JABIDAH MASSACRE, 1968
Sabah: Malaysia's or the Philippines'?
Today we remember the Jabidah Massacre, described as the turning point of the reawakening of the Moro people. It was happened when, between 28 and 64 Moro recruits undergoing training for sabotage, jungle warfare, and guerilla tactics in Corrigidor Island, just off Manila Bay, were summarily executed by their military trainers in late March 1968.
It was widely believed that the purpose of the training was a secret preparation for the Philippine Military operation in Sabah-code named “Operation Merdika” (Operation independence). This belief was substantiated by the revelation of Jibin Arula (the lone survivor of the carnage) that they were shot because they refused to follow the order of their military trainers to invade Sabah. The Philippine government had laid claim in the World Court to the ownership of Sabah, which belonged to Malaysia but historically was part of the Philippines before the Americans came, but Marcos was impatient with diplomatic channels.
Sabah from the air
From Simunul in Tawi-Tawi, where the secret training began in 1967, the commando team composed of about 180 trainees, moved to Corregidor in January 1968. The training exercises were rigorous, but the trainees were fed miserable meals, mainly burnt rice and tuyo (dried fish), and were promised P50 monthly pay--which they did not receive.
Eventually, the trainees grew restless and a core group of about 60 wrote a letter to Marcos asking for their pay. The letter was intercepted by the training leaders, and from then on, tension and suspicion started to poison the air in Corregidor.
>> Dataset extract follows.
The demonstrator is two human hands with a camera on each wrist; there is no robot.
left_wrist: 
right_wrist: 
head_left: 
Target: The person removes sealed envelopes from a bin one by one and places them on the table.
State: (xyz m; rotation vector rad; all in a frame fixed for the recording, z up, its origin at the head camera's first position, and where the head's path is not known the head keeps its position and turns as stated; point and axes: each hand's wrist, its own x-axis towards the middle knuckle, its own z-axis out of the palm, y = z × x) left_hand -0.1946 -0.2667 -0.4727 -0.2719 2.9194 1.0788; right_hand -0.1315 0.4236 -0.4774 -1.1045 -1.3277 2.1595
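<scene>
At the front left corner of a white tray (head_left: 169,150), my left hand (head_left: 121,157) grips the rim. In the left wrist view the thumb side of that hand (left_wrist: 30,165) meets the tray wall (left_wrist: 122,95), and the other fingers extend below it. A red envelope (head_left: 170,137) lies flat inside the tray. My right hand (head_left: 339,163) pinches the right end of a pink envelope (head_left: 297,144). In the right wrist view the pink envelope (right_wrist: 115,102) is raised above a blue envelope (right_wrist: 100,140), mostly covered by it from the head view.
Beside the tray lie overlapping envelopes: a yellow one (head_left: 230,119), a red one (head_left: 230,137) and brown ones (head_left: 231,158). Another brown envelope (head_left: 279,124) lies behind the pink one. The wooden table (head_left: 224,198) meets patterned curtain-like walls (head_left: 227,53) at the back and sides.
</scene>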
The whole episode ended in March 1968 with the killing of about two dozen Muslim trainees by the military. A military officer was also killed. A surviving trainee who was shot in the leg managed to swim to safety on the nearly island of Carballo. He told his story, and then-Senator Benigno Aquino launched an investigation into what came to be known as the Jabidah massacre. What was once a tightly kept secret was becoming known to the public.
The repercussions on both the domestic and external fronts would prove to be enormous. At that time, Muslim activists, led by Nur Misuari, were restive. The Jabidah massacre would mobilize them further, resulting in the formation of the Moro National Liberation Front.
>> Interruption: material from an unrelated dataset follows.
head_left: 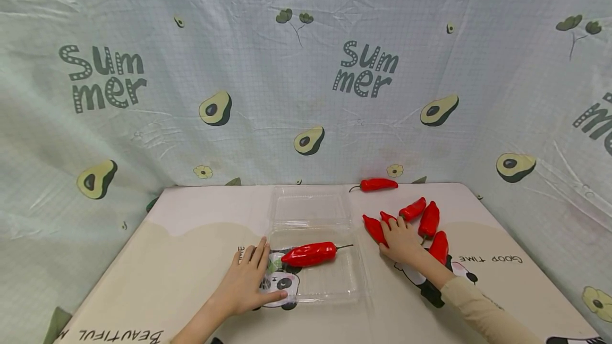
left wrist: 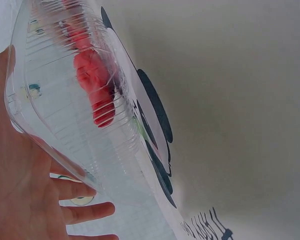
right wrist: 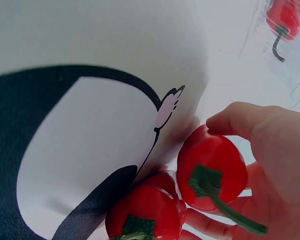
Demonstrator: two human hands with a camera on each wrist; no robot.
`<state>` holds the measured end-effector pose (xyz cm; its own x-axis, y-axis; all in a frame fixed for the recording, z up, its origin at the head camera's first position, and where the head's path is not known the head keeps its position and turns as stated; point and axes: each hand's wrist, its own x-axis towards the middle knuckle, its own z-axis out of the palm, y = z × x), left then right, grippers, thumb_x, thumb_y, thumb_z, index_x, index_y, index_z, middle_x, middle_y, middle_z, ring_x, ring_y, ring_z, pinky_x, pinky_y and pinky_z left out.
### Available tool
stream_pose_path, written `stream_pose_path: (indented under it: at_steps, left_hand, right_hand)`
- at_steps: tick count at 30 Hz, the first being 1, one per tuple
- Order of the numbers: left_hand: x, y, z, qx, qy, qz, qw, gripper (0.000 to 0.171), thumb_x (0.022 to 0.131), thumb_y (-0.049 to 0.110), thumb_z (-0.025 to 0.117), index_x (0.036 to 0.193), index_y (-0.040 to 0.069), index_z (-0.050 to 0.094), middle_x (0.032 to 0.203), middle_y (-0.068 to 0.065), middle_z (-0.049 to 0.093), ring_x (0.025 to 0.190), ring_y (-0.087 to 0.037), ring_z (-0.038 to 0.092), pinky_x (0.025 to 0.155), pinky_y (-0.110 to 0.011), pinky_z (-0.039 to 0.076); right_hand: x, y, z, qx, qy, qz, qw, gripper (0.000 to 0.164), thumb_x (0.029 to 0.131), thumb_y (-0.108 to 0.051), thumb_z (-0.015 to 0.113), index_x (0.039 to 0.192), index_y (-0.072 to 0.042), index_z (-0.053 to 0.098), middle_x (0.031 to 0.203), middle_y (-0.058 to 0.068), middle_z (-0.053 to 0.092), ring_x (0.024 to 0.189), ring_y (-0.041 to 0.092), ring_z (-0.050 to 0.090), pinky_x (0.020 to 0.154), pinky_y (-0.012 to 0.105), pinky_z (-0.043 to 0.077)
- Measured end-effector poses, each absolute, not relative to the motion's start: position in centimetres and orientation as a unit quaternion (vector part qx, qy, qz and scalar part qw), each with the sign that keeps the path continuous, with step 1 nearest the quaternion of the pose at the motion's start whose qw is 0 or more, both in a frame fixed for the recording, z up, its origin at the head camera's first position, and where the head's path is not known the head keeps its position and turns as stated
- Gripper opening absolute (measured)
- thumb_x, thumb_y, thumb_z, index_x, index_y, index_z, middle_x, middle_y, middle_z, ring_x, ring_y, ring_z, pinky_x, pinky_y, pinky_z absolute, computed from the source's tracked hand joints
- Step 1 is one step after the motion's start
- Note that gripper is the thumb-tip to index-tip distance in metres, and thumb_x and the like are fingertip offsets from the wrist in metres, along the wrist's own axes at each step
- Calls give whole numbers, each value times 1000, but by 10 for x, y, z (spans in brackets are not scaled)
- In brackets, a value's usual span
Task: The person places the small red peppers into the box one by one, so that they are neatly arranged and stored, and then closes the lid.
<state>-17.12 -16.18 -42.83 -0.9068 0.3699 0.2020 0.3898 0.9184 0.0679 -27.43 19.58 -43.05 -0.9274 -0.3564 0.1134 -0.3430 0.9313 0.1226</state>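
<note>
A clear plastic clamshell box (head_left: 330, 285) lies with its lid (head_left: 311, 208) folded back, and one long red pepper (head_left: 308, 255) is inside. My left hand (head_left: 246, 283) rests against the box's left side, fingers straight and thumb over the near left rim. In the left wrist view the palm lies along the clear wall. To the right of the box, my right hand (head_left: 403, 243) holds a red pepper (right wrist: 210, 167) between thumb and fingers, its green stem toward the wrist camera. Another red pepper (right wrist: 145, 210) sits right beside the held one.
Around the right hand lie more red peppers: one curved (head_left: 413, 209), one upright in view (head_left: 430, 220), and one near the forearm (head_left: 439, 247). A further pepper (head_left: 379, 185) lies at the table's back edge. A printed cloth (head_left: 258, 68) hangs behind the table (head_left: 181, 264).
</note>
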Motion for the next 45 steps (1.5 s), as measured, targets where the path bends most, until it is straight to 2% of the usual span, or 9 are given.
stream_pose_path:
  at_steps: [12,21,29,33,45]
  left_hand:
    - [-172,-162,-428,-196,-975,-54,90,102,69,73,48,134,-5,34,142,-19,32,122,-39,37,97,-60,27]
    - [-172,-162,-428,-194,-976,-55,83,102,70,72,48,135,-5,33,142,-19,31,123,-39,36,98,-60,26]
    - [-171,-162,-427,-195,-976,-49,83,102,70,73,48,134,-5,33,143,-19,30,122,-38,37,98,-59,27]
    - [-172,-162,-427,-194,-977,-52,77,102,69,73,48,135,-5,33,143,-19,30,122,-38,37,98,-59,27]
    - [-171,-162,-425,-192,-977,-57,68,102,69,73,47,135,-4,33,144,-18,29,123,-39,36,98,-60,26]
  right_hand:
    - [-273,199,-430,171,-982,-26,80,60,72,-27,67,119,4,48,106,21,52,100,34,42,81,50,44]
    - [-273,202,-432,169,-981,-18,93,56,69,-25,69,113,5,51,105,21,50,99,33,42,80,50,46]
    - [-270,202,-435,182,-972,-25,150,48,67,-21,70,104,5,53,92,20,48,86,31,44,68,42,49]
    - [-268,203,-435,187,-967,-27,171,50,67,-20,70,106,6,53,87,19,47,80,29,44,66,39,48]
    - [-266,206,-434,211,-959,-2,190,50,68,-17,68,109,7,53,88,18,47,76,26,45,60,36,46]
Relations between Malaysia and the Philippines reached its lowest point. Malaysia withdrew its embassy staff from Manila, and Sabah police picked up Filipinos for illegal entry but Malaysia would exact the sweetest revenge when it used Sabah to provide succor to rebels from the secessionist MNLF, aiding them with arms and military training. The Muslim rebellion reached its peak in the 1970s. Funny enough, the peace negotiations between the MILF and the GRP are currently being held in Kuala Lumpur.
An MILF soldier rests
The Senate and congressional inquiries into the Jabidah massacre in 1968 yielded inconclusive findings. No one was held accountable for the horrible killings. The officers and enlisted men who were court-martialed were all cleared in 1971.
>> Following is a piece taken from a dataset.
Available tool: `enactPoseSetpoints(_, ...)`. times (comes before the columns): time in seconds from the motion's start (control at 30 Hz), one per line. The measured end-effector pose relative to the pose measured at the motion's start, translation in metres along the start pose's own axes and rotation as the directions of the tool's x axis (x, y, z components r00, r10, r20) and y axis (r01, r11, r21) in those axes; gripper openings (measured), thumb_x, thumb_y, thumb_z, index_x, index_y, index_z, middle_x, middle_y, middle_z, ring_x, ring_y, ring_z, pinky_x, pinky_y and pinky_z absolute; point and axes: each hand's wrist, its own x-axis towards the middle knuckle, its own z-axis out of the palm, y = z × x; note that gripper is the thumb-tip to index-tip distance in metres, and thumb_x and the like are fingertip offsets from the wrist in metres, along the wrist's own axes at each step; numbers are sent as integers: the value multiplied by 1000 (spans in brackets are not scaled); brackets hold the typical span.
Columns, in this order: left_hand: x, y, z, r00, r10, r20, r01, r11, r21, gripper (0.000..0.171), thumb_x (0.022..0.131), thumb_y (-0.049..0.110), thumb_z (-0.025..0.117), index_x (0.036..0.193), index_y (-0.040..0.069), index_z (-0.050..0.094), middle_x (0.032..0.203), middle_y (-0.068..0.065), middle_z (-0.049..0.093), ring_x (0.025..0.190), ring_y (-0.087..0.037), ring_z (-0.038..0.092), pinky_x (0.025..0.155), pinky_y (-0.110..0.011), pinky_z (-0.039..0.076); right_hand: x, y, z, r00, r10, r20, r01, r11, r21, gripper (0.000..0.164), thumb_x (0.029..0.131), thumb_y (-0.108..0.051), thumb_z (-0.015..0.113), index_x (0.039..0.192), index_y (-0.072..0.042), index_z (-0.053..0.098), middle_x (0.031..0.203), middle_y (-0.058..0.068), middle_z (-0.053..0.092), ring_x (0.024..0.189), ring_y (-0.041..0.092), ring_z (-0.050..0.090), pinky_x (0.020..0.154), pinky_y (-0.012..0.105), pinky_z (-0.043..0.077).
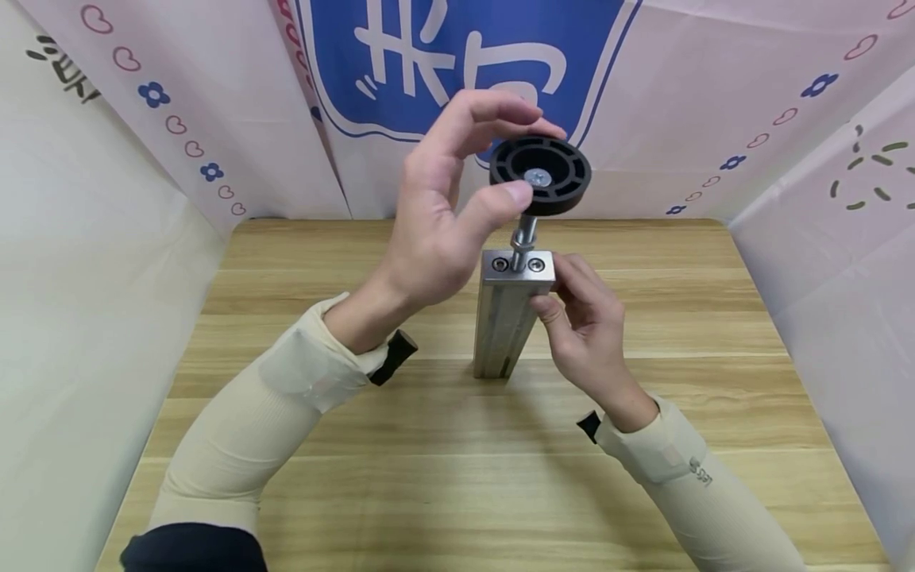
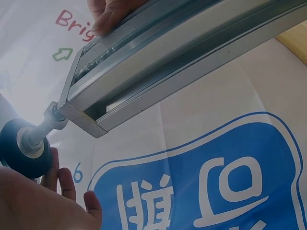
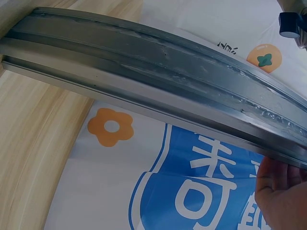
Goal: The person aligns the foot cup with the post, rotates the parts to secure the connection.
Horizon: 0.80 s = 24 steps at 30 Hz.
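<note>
A silver slotted aluminium profile (image 1: pixel 502 322) stands upright on the wooden table, capped by a metal end plate (image 1: pixel 492 274) with two bolts. From this plate rises a threaded rod with a nut (image 1: pixel 523 241), carrying a round black levelling foot (image 1: pixel 572 184) with a screw in its centre. My left hand (image 1: pixel 438 214) holds the foot by its rim, thumb at the near edge and fingers curved behind it. Below the plate, my right hand (image 1: pixel 589 322) pinches the profile's right side. The slots along the profile (image 3: pixel 158 72) show in the right wrist view.
The wooden tabletop (image 1: pixel 400 492) spreads around the profile's base. Behind it hangs a pale cloth with a blue printed sign (image 1: pixel 343 87); white cloth walls (image 1: pixel 843 262) close off both sides. Black wrist-camera mounts (image 1: pixel 393 357) stick out from both sleeves.
</note>
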Motion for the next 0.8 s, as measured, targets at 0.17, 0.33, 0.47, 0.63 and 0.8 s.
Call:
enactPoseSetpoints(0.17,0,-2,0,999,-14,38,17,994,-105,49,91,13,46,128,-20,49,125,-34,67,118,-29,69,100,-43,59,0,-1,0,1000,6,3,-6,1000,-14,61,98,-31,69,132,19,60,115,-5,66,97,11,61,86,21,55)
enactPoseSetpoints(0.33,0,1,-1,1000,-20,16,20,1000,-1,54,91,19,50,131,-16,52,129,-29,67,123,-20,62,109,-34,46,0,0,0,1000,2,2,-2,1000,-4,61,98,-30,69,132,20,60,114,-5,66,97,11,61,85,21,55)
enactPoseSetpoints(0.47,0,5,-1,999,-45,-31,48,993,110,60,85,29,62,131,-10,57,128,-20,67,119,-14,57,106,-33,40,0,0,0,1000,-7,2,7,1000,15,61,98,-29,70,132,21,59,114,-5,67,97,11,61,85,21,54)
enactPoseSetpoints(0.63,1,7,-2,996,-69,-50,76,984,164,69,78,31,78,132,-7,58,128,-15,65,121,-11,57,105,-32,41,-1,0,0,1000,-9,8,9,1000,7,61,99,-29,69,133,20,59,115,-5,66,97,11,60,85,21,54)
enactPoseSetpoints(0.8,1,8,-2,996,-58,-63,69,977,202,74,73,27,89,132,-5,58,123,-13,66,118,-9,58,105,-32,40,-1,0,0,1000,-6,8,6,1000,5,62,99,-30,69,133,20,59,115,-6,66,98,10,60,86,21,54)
Informed about the sinister plan of the Philippine government, the then Sabah Chief minister, Tun Datu Mustapha Haron, later openly supported the 1970's Moro Nationalist Liberation Movement.
Peace talks in Kuala Lumpur to resume on April 6, 2005
Indeed, the incident aroused the anger of almost all sectors of the Moro people. Two months later, Datu Udtog Matalam, the then Governor of the undivided Empire Province of Cotabato declared Mindanao Independence Movement (MIM) aiming at the establishment of an independent Islamic Republic of Mindanao. Proposed monetary bills of this new Republic were circulated during that time, and we got hold of some during my High School days in Cagayan de Oro, in 1991.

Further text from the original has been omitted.